World Bank, EU and UN say Lebanon 'verbally' agreed to disburse aid in dollars

As Lebanese pound crashes to new low, agreement is reached to hand out assistance in hard currency

Impoverished groups in Lebanon could soon receive more aid after a letter from international donors showed on Wednesday there was an agreement to hand out assistance in hard currency as the Lebanese pound crashed to a new low.

Aid to the country in the midst of a financial meltdown exacerbated by the Covid-19 pandemic was previously handed out in Lebanese pounds at rates set by the Central Bank.

But in a letter to the country’s finance ministry seen by the Thomson Reuters Foundation, representatives of the European Union, United Nations and World Bank said they “take note of the verbal agreement” on February 22 by the Central Bank chief and deputy prime minister for aid to be disbursed in US dollars.

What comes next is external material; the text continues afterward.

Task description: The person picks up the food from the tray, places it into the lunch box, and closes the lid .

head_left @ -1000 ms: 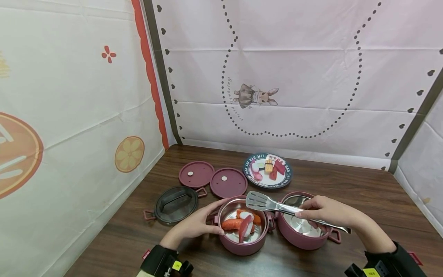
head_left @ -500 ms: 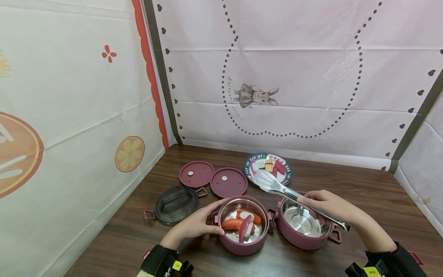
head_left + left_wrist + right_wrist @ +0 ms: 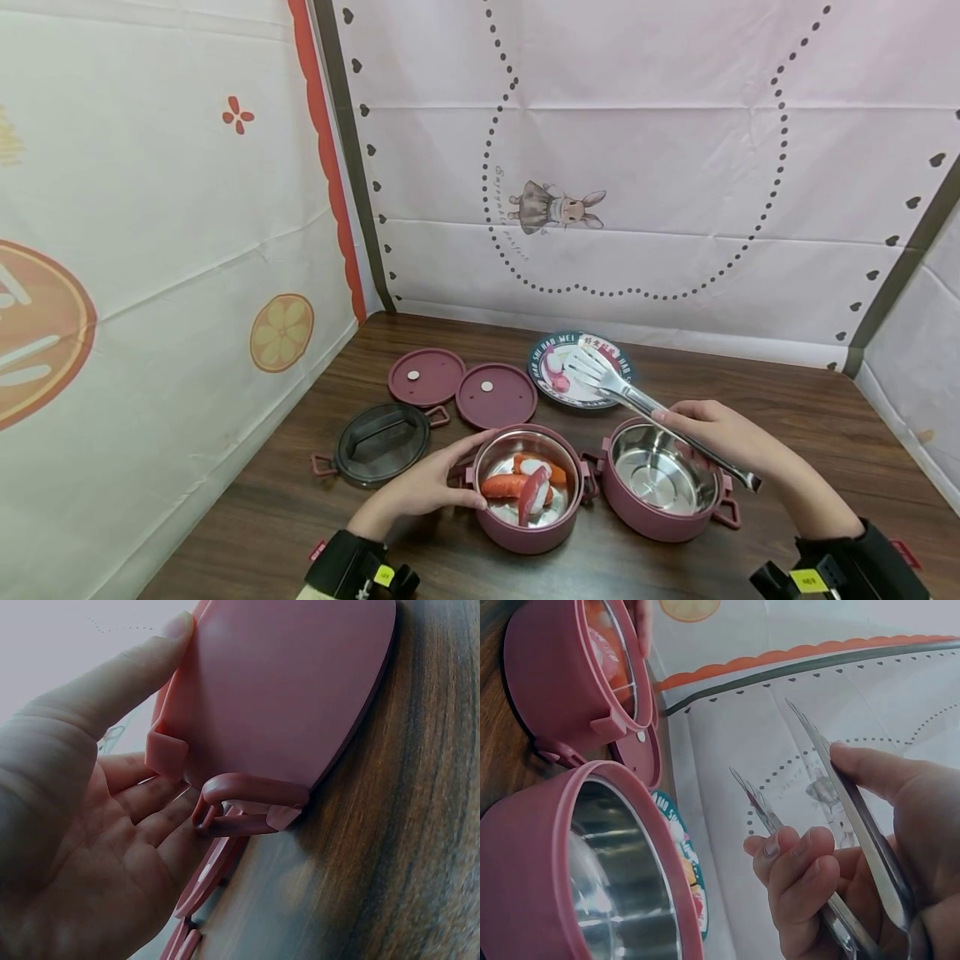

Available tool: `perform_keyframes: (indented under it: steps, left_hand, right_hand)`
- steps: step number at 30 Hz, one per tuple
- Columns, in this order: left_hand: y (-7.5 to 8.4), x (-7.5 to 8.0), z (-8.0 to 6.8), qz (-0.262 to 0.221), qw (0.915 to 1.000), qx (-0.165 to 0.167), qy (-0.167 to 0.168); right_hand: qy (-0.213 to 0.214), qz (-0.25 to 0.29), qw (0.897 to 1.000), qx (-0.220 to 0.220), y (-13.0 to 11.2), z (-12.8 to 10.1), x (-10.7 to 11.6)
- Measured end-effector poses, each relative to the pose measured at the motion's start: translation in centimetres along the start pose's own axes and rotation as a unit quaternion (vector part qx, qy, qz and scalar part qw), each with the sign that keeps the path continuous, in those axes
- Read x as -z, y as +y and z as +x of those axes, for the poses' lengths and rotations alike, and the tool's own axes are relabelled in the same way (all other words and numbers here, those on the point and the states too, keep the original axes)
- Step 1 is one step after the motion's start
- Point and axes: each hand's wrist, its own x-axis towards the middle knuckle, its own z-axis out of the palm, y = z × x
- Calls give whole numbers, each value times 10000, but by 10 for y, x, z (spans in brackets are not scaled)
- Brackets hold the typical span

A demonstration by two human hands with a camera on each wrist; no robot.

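My left hand [image 3: 423, 483] holds the left pink pot [image 3: 525, 537] at its side. In the left wrist view, the thumb presses the rim, with the other fingers by the looped handle [image 3: 255, 787]. Inside that pot lie orange pieces [image 3: 504, 486] and a red-and-white piece [image 3: 531, 496]. My right hand [image 3: 720, 433] grips metal tongs [image 3: 641, 402] with slotted ends, above the right pink pot [image 3: 660, 525], whose visible steel inside is bare. In the right wrist view, the two tong arms stand apart with nothing between them. In the head view, their ends overlap the patterned plate [image 3: 542, 392].
The plate at the back bears pink and other small food pieces, partly hidden by the tongs. Two flat dark-pink lids [image 3: 426, 377] lie left of it. A dark see-through lid [image 3: 382, 446] with pink handles sits beside my left hand. Printed cloth walls [image 3: 675, 208] enclose the wooden table [image 3: 780, 400].
The tongs have risen and swung away from the left pot toward the plate, their ends spreading into view. My right hand has shifted slightly up and right. My left hand and both pots stay put.
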Motion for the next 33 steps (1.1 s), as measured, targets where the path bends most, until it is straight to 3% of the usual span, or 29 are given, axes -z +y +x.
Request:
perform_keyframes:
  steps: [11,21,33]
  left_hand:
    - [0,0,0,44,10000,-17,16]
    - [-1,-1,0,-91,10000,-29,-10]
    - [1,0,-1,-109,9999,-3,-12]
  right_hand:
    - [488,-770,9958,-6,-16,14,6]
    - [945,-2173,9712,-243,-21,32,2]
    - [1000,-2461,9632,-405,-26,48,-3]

“We are confident you share the urgency of rolling out the agreed-upon disbursement mechanisms at the earliest, in order to ensure the consistency and continuity of aid amidst increasingly challenging socio-economic conditions,” the letter said.

Outgoing Finance Minister Ghazi Wazni and a World Bank representative did not immediately respond to a request for comment. An EU spokesperson said the bloc would comment soon.

Lebanon's parliament last week approved a $246 million World Bank loan for a social safety net. According to the loan agreement, it would be handed out in Lebanese pounds.

A source well informed on the matter confirmed the letter to The National.

It urges the government to hand out hard currency to those most vulnerable, the source said, but there is no guarantee that authorities will heed their call.

"The letter does not mean that this is what's going to happen and it isn't a threat that funding will stop if it doesn't happen," the source said.

If the government agrees to the request by the UN, World Bank and EU, it would extend to the $246 million World Bank social safety net loan that was agreed upon by parliament last week.

Charities and international institutions with foreign funding currently use an official exchange rate set at 3,900 Lebanese pounds to the dollar by the Central bank, to hand out aid in the local currency.

While the Lebanese pound remains officially pegged at 1,500 to the dollar it tumbled to a rate of 15,000 to the dollar on Tuesday and has been depreciating in the past year and a half.

This effectively means that under the current system, beneficiaries of international aid only receive a fraction of its real value.

Parliament had agreed for the World Bank aid to be disbursed at a preferential rate of 6,250 Lebanese pounds to the dollar, which is almost half the market value of the pound.

"We cannot go back to business as usual and to funding at the rate of 3,900," the source said.